New Book on Ch’an

A new book on Ch’an was released back in September: China Root: Taoism, Ch’an, and Original Zen, by David Hinton. A reader’s note from the book states:

The primary project of this book is a direct and philosophical one: to describe the native conceptual framework of Ch’an in ancient China, to make it available to contemporary philosophical understanding and spiritual practice. This native understanding and practice of Ch’an is largely missing in contemporary American Zen because that conceptual framework was mostly lost in Ch’an’s migration from China through Japan to America. Indeed, that conceptual framework appears already lost in Japan, for little trace of it appears in the writings of the great Japanese scholar D. T. Suzuki, whose many books introduced Zen to the Western world.

The Taoist-link with Ch’an Buddhism is a decisive discourse within this book, but perhaps a little too much exclusivity as the dominant tone. As other reviewers of this work have noted, there are certain elements that were absent, such as the Bodhisattvic vow, the Four Noble Truths and Dependent Origination, but above all else the crucial absence of sutra texts such as the Lankavatara. Indeed that crucial and essential link to Ch’an, initiated when Bodhidharma handed his disciple Huike his copy of the Lanka—a gesture that gave birth to the Ch’an enterprise. Also, to suggest that Ch’an was anti-Buddhist is ludicrous at best. Despite these reservations, the book does offer a fascinating insight into the history and meaning of the Chinese characters used to express Ch’an ideas. The following excerpt from the Existential Buddhist states it best:

Having stated this reservation up front, let me say that Hinton presents a fascinating account of how English translations of the Chán literature really do a significant disservice to Chán’s Daoist heritage. He shows how certain characters that have clear Daois tmeanings are simply left omitted, untranslated, or mistranslated in well-known English translations—for example, the characters “玄” (xuán) meaning “dark enigma” and 文 (wén) meaning “inner pattern,” referring respectively to the ungraspable nature of the Dao and its intricate inner pattern. Hinton also shows how words that have important double meanings are translated as if they only have one meaning. For example, the Chinese character 無 (wú,Chinese; mu, Japanese) is usually translated simply as “no” or “not” as in the kōan of Zhāozhōu’s dog, or in the long list of negations in the Heart Sutra.
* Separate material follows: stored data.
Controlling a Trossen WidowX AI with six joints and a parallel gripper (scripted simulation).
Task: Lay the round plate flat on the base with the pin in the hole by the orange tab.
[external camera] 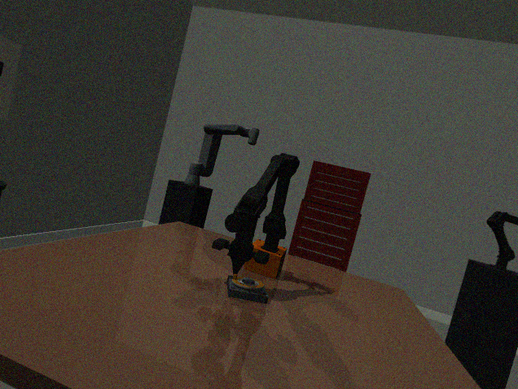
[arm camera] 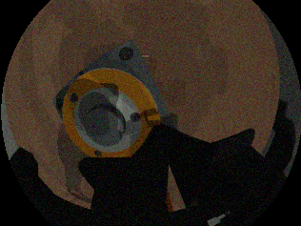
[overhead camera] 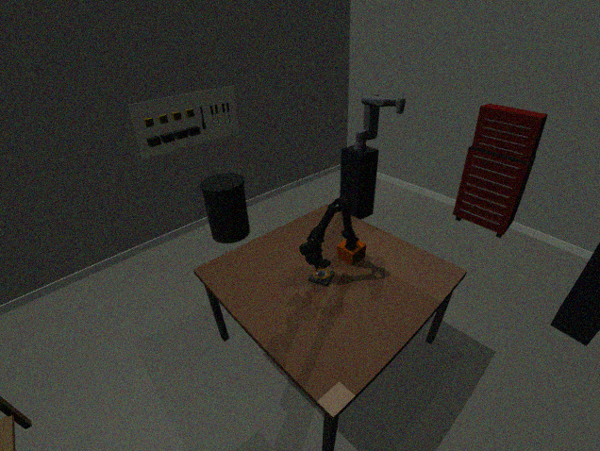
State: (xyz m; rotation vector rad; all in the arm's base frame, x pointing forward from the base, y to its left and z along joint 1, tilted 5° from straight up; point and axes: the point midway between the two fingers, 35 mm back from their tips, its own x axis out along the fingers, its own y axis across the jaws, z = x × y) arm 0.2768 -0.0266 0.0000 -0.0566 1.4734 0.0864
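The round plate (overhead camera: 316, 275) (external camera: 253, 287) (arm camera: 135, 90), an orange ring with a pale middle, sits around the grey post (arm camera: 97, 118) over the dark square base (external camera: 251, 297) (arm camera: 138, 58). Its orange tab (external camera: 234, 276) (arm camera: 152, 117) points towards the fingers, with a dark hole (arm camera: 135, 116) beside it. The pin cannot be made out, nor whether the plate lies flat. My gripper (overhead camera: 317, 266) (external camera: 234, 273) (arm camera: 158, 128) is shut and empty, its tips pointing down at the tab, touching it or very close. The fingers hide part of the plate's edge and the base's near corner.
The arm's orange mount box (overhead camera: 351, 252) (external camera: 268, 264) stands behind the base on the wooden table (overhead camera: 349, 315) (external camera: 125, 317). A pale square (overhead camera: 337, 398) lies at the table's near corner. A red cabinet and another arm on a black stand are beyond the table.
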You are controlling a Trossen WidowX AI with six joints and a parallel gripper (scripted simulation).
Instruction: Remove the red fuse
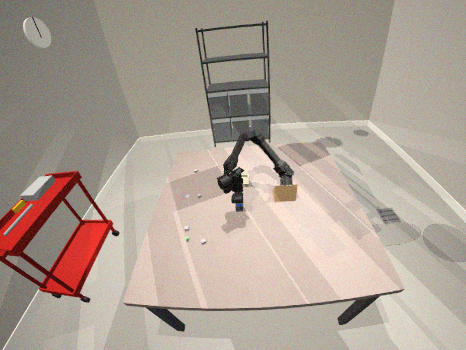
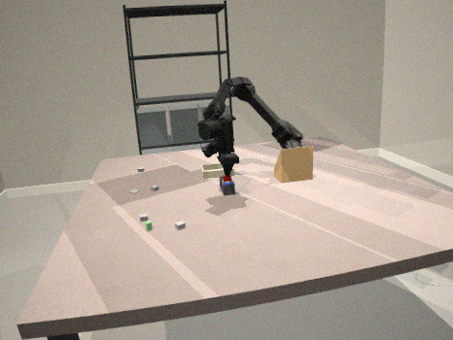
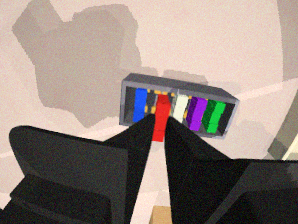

Hinton claims that 無 is also the character for the Daoist principle of “absence.” The movement of the Dao is a continuous movement from absence to presence and back again to absence. Absence is thus the fertile void from which the 10,000 things manifest and return, and parallels, in some respects, the Buddhist idea of Śūnyatā (emptiness) in its implications for non-dual wholeness. Thus, when Zhāozhōu says “wú” in answer to the question of whether a dog has Buddha nature, he is not merely denying it, but also pointing to the Dao and its undivided wholeness. In fact, Hinton points out there is a bit of word play in the original Chinese version of this kōan, because the character 無 occurs twice, first as a particle at the end of the student’s question expressing negation (“A dog has a Buddha-nature, no?”) and then as Zhāozhōu’s answer, this time as an affirmation of the principle of absence. This double role of 無 as both a negation and as the principal of absence can also be seen in the Chán concept of “no mind” which could be understood as a mind without thoughts, but also as “absence mind,” an awareness of the undivided constantly emerging wholeness of reality, of which mind is just one more emergent phenomenon.